Building an SCD Type 2 Pipeline in Azure Synapse Data Flows: Full History with Hash-Based Change Detection
In the SCD Type 1 hash pipeline, we built a pipeline that detects changes and overwrites old values. Simple, effective, but history is lost. Alice moved from Toronto to Mumbai, and Toronto disappeared forever.
SCD Type 2 fixes this. When Alice moves, we do NOT overwrite Toronto. Instead, we expire the Toronto row (set an end date and mark it inactive) and insert a new row with Mumbai. Both versions coexist. You can answer “where does Alice live NOW?” and “where did Alice live in 2023?” from the same table.

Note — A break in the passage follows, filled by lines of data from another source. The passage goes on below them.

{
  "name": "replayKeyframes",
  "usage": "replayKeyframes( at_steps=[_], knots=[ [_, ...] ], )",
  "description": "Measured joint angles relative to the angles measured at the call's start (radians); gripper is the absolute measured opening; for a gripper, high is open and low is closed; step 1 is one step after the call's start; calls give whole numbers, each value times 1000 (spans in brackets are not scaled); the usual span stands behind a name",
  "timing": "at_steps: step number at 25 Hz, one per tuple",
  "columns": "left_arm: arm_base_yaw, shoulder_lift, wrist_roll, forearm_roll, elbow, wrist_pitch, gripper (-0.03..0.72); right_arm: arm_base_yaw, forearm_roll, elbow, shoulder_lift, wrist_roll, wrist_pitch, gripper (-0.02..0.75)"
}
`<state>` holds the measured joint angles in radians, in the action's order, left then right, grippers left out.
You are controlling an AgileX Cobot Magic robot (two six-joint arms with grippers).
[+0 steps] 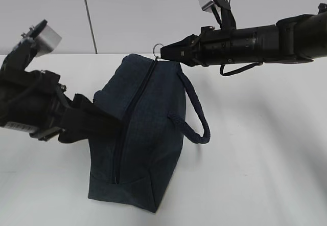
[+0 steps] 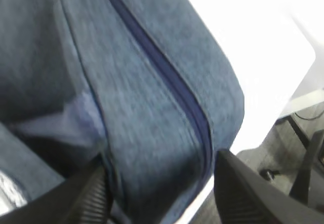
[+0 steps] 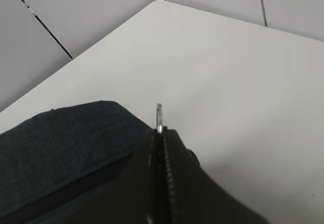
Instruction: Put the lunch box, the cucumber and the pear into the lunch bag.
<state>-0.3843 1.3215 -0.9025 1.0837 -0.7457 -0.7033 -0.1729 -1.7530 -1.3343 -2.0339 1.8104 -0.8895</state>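
Observation:
The dark navy lunch bag stands on the white table with its zipper running closed along the top. My right gripper is shut on the metal ring pull at the bag's far upper end; the ring sticks out between the closed jaws of that gripper. My left gripper grips the bag's left side. In the left wrist view the bag's fabric fills the gap in the gripper. The lunch box, cucumber and pear are out of view.
The bag's loop handle hangs down its right side. The table's edge and the floor with chair legs show in the left wrist view. A grey panelled wall stands behind the table.

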Motion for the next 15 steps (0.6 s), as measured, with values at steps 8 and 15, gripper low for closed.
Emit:
replayKeyframes(
  at_steps=[8, 15],
  knots=[
    [0, 0, 3, -11, -59, 115, 372, 0, 2, 0, 0, 0, -9, 0],
    [0, 0, 4, -19, -88, 203, 372, 2, 2, 0, 0, 0, -9, 0]
  ],
)
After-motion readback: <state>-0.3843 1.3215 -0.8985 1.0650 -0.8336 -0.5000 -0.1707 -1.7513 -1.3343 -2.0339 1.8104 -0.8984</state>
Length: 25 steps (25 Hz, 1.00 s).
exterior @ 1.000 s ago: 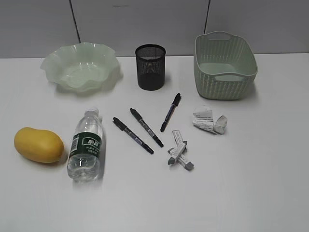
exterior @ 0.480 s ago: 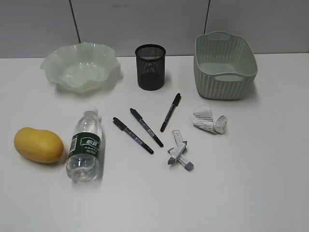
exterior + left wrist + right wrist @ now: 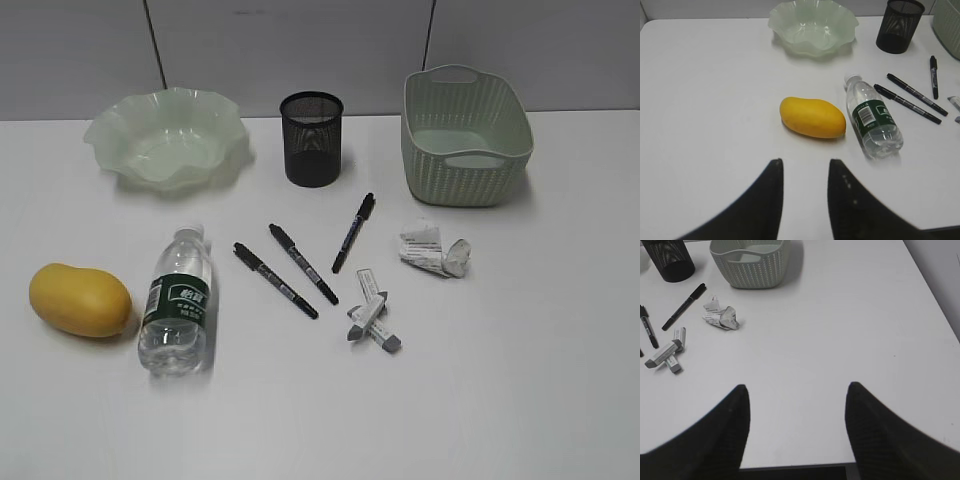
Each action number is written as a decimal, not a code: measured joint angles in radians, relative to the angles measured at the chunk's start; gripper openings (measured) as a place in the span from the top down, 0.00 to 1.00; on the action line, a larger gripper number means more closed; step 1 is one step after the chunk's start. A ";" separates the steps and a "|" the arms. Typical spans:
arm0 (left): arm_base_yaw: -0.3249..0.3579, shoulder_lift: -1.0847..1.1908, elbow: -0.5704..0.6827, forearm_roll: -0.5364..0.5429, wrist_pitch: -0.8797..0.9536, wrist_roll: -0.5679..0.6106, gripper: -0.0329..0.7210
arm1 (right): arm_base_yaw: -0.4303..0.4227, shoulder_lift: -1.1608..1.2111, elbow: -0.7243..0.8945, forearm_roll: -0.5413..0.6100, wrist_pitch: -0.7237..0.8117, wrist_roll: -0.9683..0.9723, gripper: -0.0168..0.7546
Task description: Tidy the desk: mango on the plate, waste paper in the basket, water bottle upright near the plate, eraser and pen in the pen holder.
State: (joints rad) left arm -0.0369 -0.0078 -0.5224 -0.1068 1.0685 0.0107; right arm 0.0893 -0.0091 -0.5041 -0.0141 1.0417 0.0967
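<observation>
Bottle (image 3: 177, 305) has just rolled a touch on the table — nothing tidied yet — left tool (image 3: 804, 167) narrowly parted, right tool (image 3: 797, 390) wide, both empty.

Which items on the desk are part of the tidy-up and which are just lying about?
In the job: mango, plate, waste paper, basket, water bottle, pen holder, three pens, erasers.

Just lying about: nothing visible; every item on the desk belongs to the job.
</observation>
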 joint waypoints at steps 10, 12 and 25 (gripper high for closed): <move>0.000 0.000 0.000 0.004 0.000 0.000 0.63 | 0.000 0.000 0.000 0.000 0.000 0.000 0.35; 0.000 0.005 0.000 0.021 0.000 0.000 0.56 | 0.000 0.000 0.000 0.000 0.000 0.000 0.35; -0.045 0.479 -0.180 0.366 -0.035 0.240 0.15 | 0.000 0.000 0.000 0.000 0.000 0.000 0.35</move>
State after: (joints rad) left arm -0.0817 0.4708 -0.7029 0.2588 1.0333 0.2507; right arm 0.0893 -0.0091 -0.5041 -0.0141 1.0417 0.0967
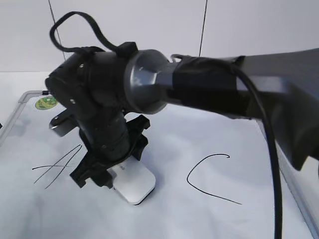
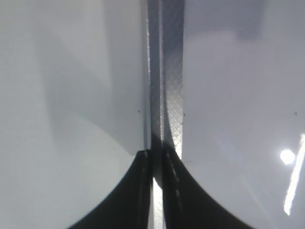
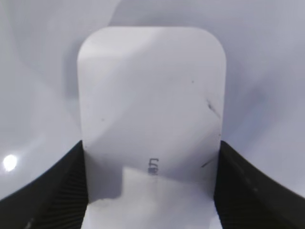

Think of it like a passport system. When you renew your passport, the old one gets a “cancelled” stamp and an expiry date. The new passport gets issued with today’s date. Immigration can look at both passports and see your complete travel history. You never lose the old record.
This post walks through building the complete SCD Type 2 pipeline using Synapse Data Flows — every transformation, every expression, and the exact logic for expiring old records and inserting new versions.
Table of Contents
- How SCD Type 2 Differs from Type 1
- The Target Table Structure
- The Complete Pipeline Architecture
- The Source Data
- Building the Data Flow: Step by Step
- Step A: Source — Read CSV from ADLS Gen2
- Step B: Derived Column — Generate Source Hash
- Step C: Select — Prefix with SRC_
- Step D: Source 2 — Read Existing Dimension Table
- Step E: Select — Prefix Existing with DIM_
- Step F: Lookup — Join Source with Existing Dimension
- Step G: Conditional Split — New, Changed, Unchanged
- Step H: The New Records Path (Insert with Surrogate Key)
- Step I: The Changed Records Path — Two Operations
- Step I-1: Expire Old Row (Update EndDate and is_active)
- Step I-2: Insert New Version (New Row with Current Values)
- Step J: Union — Merge All Inserts
- Step K: Sink Insert — Write New and New-Version Rows
- Step L: Sink Expire — Update Existing Rows
- First Run vs Subsequent Runs
- The Surrogate Key Strategy
- Multiple Changes Over Time
- Querying the SCD Type 2 Table
- Common Errors and Fixes
- Interview Questions
- Wrapping Up
How SCD Type 2 Differs from Type 1
| Aspect | Type 1 (Previous Post) | Type 2 (This Post) |
|---|---|---|
| When data changes | Overwrite old value | Expire old row, insert new row |
| History | Lost | Preserved |
| Row count | Fixed (one row per entity) | Grows (multiple rows per entity) |
| Key | Business key (employee_id) | Surrogate key (CustomerKey) + business key (CustomerID) |
| Audit columns | updated_tms | StartDate, EndDate, is_active |
| Sinks needed | 1 (insert + update) | 2 (one for inserts, one for expire updates) |
Real-life analogy: – Type 1 = Updating your phone contact. Old number is gone. – Type 2 = Your phone bill history. Every number you ever had is listed with dates of service.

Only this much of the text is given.